La Pologne demande le « report » des plans de l’UE en matière de climat dans un contexte de hausse des prix de l’énergie

Le ministre polonais du Climat, Michal Kurtyka, s’exprime lors de la dernière journée du 30e Forum économique à Karpacz, dans le sud-ouest de la Pologne, le 9 septembre 2021. EPA-EFE/Marcin Obara POLAND OUT [EPA-EFE/Marcin Obara]

Alors que les dirigeants européens se réunissent cette semaine pour discuter de la flambée des prix de l’énergie, Varsovie a demandé un examen approfondi des politiques climatiques de l’UE, notamment la « révision ou le report » de la législation « Fit for 55 » présentée en juillet.

Les demandes polonaises sont formulées dans un « document informel » diffusé avant le sommet européen du jeudi 21 et du vendredi 22 octobre.

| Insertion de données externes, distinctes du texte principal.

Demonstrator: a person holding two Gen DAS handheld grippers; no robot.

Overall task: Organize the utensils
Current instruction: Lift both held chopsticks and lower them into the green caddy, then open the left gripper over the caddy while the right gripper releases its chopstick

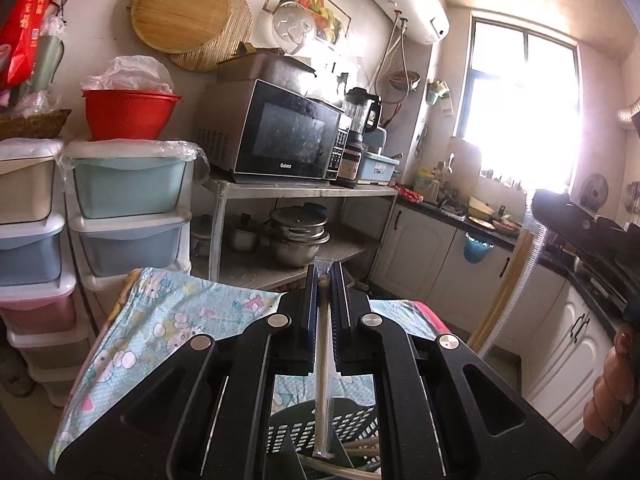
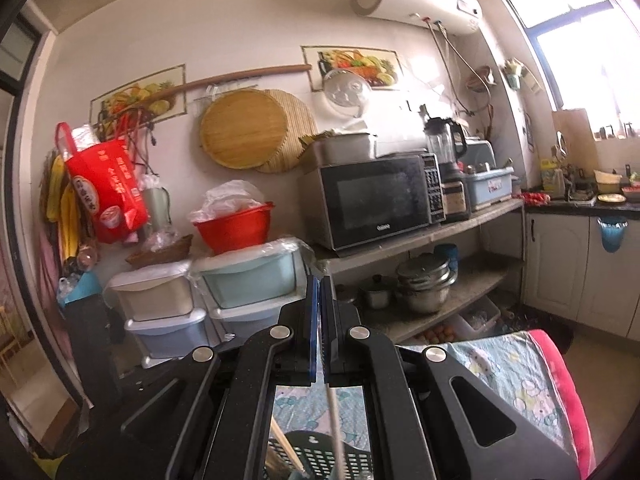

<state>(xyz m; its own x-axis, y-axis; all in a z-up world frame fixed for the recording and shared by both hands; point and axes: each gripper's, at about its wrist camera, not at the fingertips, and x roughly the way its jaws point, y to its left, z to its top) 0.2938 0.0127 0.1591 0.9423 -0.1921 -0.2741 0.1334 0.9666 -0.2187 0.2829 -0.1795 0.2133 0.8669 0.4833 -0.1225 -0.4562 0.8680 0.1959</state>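
Note:
My left gripper is shut on a pair of wrapped wooden chopsticks that hangs down between the jaws into a dark green perforated utensil basket. More wooden chopsticks lie in that basket. My right gripper is shut on a thin white wrapped utensil, which points down into the same basket. A wooden chopstick leans in the basket at its left. The basket stands on a table with a light-blue cartoon cloth.
Stacked plastic drawers with a red bowl stand at the left. A metal shelf carries a microwave, blender and pots. White cabinets and a counter run under the bright window. The other gripper shows at right.

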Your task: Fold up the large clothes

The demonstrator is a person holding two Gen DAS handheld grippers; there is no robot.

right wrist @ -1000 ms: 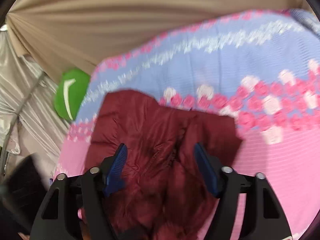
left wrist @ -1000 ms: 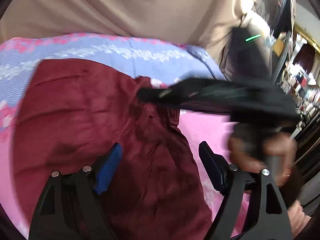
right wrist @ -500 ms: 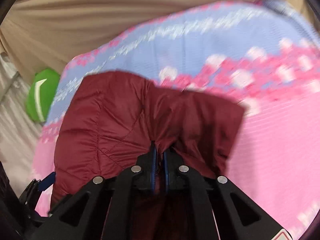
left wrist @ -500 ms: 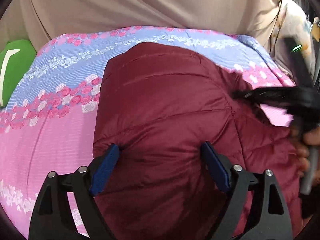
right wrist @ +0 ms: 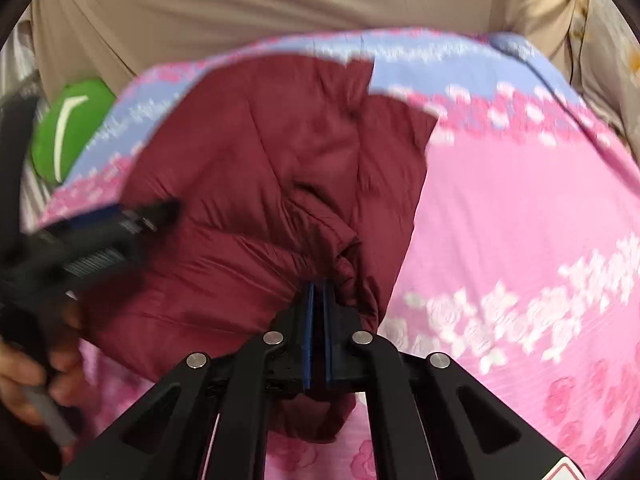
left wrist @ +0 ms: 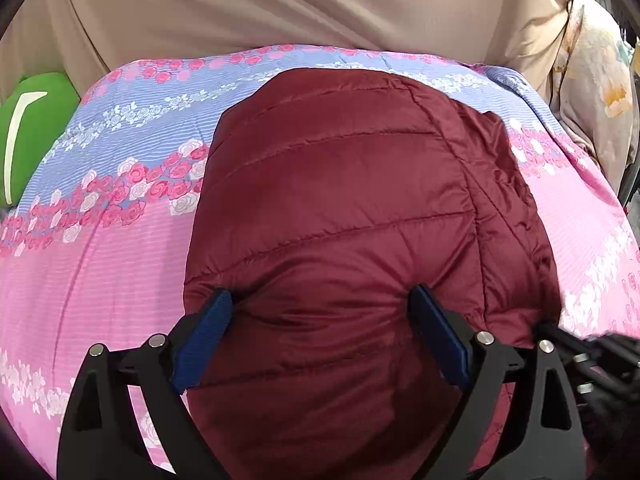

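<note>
The maroon puffer jacket [left wrist: 344, 216] lay spread on the floral bedspread [left wrist: 100, 264], toward its near edge. The right gripper [right wrist: 317, 292] was clenched on a bunched fold of the jacket's near hem, while the left gripper [left wrist: 320, 320], jaws just widened, straddled the quilted panel without pinching it. The jacket looked light, puffy and slick, likely to spring back and slide, so stitched hems or seams seemed the surest holds.
</note>
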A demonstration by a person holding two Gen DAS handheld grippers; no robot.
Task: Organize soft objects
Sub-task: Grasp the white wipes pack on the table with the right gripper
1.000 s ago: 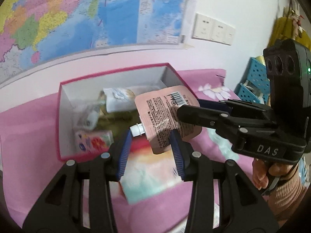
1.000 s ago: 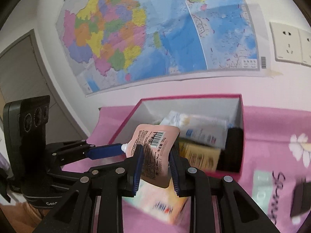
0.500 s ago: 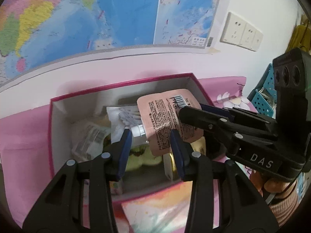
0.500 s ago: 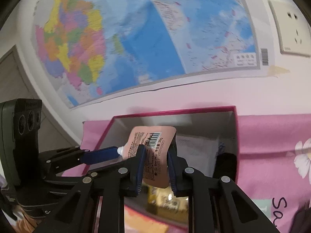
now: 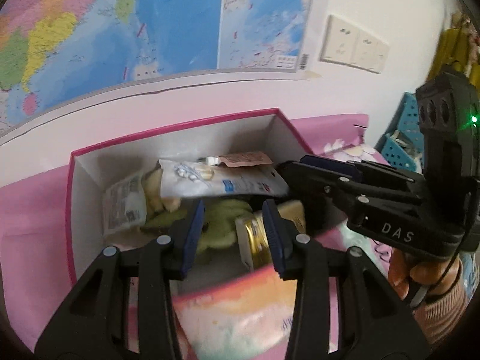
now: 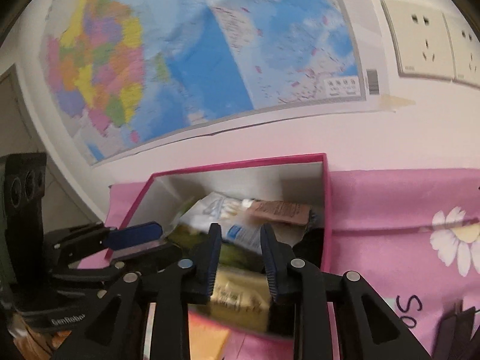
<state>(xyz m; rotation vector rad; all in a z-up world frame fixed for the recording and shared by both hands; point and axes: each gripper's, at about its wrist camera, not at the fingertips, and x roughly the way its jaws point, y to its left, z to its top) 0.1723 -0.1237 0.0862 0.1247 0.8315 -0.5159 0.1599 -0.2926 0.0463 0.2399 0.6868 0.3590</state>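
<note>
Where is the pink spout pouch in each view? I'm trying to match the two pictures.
Left wrist: pink pouch lies at the back of the box, atop a white packet, above the open left gripper.
Right wrist: pouch lies far right in the box, above the open right gripper.
Shared landmark: wall map behind the box.

From above, I see the pink box (image 5: 72, 210) open-topped, so I can pass straight down; its walls hem the sides. Packets crowd the floor: a white pouch (image 5: 216, 180) across the back, a gold packet (image 5: 255, 240) toward the right. My other gripper (image 5: 354, 192) blocks the right rim.
</note>
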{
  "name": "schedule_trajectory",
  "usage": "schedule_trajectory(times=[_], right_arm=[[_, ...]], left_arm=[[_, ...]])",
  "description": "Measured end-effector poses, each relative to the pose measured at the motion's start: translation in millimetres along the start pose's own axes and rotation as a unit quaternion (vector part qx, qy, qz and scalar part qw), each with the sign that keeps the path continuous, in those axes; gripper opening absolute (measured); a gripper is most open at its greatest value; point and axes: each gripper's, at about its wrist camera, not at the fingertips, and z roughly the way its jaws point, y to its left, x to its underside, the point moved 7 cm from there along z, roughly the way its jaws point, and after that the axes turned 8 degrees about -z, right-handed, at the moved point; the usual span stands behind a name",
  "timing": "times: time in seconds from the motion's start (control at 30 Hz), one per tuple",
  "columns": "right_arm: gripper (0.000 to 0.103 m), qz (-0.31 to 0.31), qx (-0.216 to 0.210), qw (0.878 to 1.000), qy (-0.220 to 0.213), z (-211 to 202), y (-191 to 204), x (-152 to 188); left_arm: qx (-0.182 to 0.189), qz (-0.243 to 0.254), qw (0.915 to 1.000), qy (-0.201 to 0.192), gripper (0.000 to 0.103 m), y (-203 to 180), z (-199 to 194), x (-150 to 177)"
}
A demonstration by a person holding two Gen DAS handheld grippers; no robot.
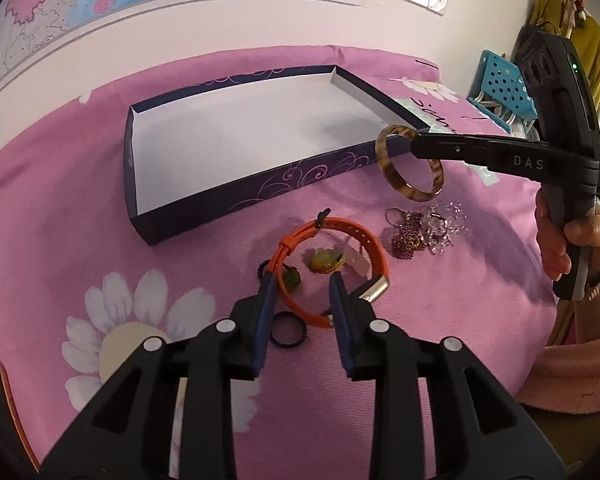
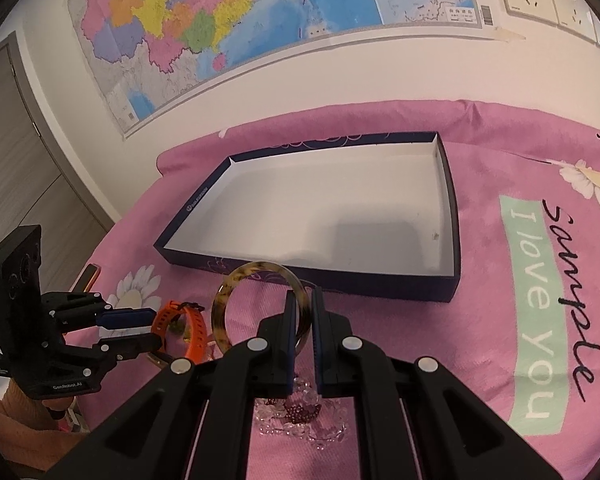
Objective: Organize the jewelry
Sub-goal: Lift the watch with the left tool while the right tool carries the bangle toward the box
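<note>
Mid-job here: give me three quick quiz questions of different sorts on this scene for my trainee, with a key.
1. True or false: the shallow dark purple cardboard box already holds jewelry.
2. Which item does the right gripper hold? A) orange silicone watch strap B) brown mottled tortoiseshell bangle C) small black ring
3. Fill in: the left gripper has its jaws ____ on either side of the orange strap.

Key
1. False; its white floor is bare.
2. B; the jaws pinch the bangle's rim, and it is lifted off the pink floral cloth near the box's front wall.
3. Open; the strap lies on the cloth.
</note>
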Motion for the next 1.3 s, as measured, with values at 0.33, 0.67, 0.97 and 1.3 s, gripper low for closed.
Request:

« La flambée des prix de l’énergie a un impact direct sur tous les citoyens de l’UE et a un coût socio-économique particulièrement élevé, notamment pour les ménages les plus vulnérables, alors que l’UE doit encore faire face aux profondes retombées économiques de la pandémie de COVID-19 », explique la Pologne dans le document.

Pour atténuer l’impact sur les ménages les plus pauvres, Varsovie appelle à une révision du paquet de propositions climatiques de l’UE de juillet, baptisé « Fit for 55 », qui vise à réduire les émissions de l’Union d’au moins 55 % avant la fin de la décennie.

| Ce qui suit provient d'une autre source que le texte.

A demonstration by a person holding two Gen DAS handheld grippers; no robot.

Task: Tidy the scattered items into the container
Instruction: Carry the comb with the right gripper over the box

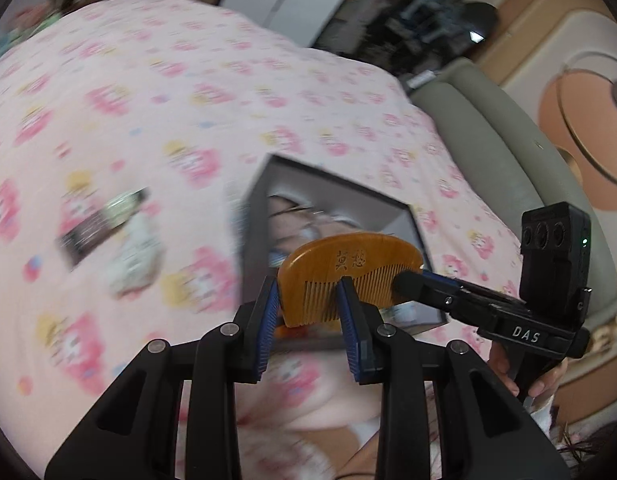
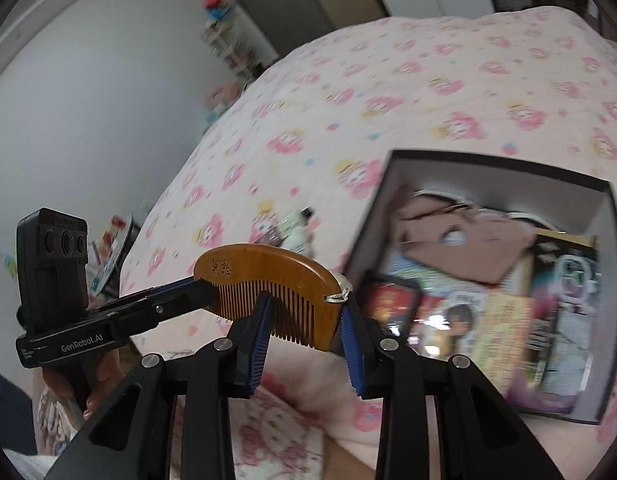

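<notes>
Above pink flower-print bedspread [image 2: 348, 92]: wooden comb [image 1: 328, 268], half-moon, engraved, clamped at both ends. Left gripper [image 1: 308, 300] clenched on one end; right gripper [image 2: 306, 312] clenched on other, ringed end. Open box [image 2: 392, 208] at 3 o'clock in right view, part-filled with cards and cloth. Small bottle [image 2: 292, 228] at 12 o'clock beyond comb, blurred.

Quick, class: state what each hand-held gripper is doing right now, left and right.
Left hand-held gripper: closed on the wooden comb, gripping one end.
Right hand-held gripper: closed on the same comb's other end; both carry it near the box.
</notes>
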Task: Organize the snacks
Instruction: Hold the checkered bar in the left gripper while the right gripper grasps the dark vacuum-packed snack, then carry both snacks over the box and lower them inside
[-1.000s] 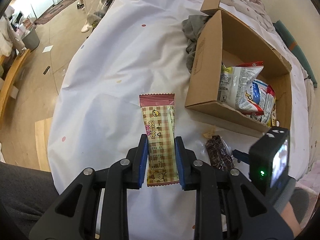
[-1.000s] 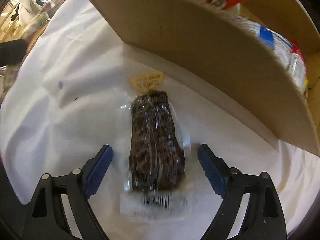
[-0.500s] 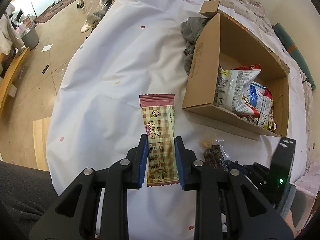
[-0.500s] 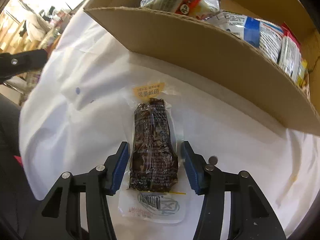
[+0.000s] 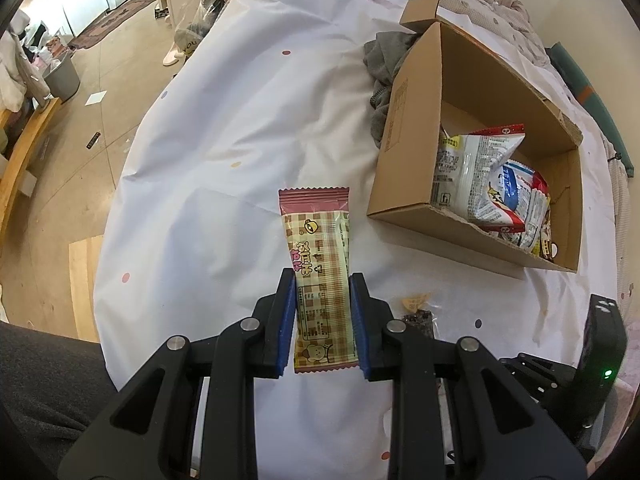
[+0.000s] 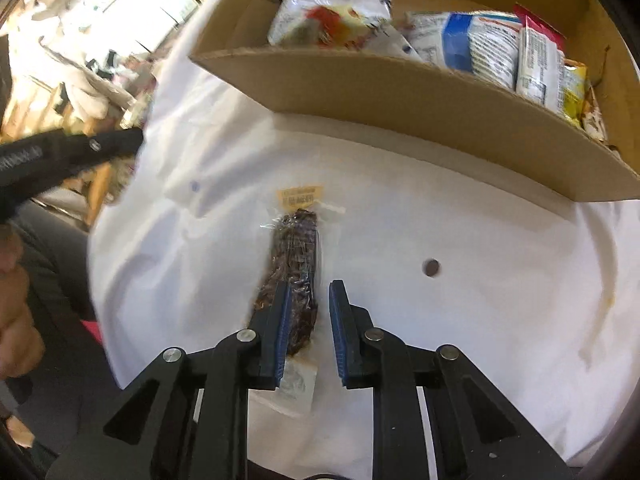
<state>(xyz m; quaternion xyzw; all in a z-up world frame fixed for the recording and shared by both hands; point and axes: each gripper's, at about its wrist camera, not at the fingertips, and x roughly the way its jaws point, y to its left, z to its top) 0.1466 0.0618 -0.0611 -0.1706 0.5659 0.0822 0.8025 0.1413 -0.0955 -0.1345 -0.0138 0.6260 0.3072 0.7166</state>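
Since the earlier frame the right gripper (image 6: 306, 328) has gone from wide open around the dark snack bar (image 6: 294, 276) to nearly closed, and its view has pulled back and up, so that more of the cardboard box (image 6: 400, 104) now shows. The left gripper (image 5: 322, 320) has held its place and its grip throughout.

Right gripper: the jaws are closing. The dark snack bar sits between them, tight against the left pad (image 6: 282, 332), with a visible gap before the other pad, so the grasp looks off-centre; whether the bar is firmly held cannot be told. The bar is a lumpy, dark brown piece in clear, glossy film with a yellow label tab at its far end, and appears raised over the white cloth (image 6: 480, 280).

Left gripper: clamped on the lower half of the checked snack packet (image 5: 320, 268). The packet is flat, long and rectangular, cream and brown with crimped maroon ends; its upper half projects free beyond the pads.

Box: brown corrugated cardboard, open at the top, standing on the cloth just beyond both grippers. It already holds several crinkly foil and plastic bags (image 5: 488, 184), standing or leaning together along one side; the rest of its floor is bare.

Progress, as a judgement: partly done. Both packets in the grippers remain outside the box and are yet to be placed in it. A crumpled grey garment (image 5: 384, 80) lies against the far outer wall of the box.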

« Nous devrions analyser en détail tous les éléments du paquet « Fit for 55 » qui peuvent avoir un impact négatif sur le prix de l’énergie et envisager leur révision ou leur report », peut-on lire dans le document obtenu par EURACTIV.

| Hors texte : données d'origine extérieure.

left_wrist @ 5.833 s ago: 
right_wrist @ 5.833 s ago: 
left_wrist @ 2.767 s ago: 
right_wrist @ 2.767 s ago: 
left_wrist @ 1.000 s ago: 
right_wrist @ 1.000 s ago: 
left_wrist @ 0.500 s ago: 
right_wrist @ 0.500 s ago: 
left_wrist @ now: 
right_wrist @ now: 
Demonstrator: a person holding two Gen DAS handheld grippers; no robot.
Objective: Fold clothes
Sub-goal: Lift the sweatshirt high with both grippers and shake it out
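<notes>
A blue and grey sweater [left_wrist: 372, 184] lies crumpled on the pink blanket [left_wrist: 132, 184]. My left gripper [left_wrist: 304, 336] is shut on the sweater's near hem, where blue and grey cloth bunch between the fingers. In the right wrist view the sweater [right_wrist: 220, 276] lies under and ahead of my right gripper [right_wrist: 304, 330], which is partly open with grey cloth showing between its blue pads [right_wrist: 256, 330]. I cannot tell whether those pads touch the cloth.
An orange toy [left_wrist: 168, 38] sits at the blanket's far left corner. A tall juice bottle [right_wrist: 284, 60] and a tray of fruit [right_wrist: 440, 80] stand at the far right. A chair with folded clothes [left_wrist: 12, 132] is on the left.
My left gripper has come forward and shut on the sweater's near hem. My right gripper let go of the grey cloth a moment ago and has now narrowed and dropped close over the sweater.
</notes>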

« Un accent particulier devrait être mis sur la révision du système d’échange de quotas d’émission de l’UE (SEQE-UE) ou sur les modifications des niveaux minimaux de taxation de l’énergie (ETD) », ajoute le document en référence au marché du carbone de l’UE et à la directive sur la taxation de l’énergie, qui établit des taux minimaux de taxation sur l’électricité.

Lors du sommet de jeudi, les dirigeants européens débattront d’une « boîte à outils » de mesures proposée par la Commission européenne pour faire face à la flambée des prix de l’énergie.

Cette « boîte à outils » contient des mesures à court terme que les États membres de l’UE devraient prendre, telles que des aides d’urgence aux ménages, des aides d’État aux entreprises et des réductions d’impôts ciblées.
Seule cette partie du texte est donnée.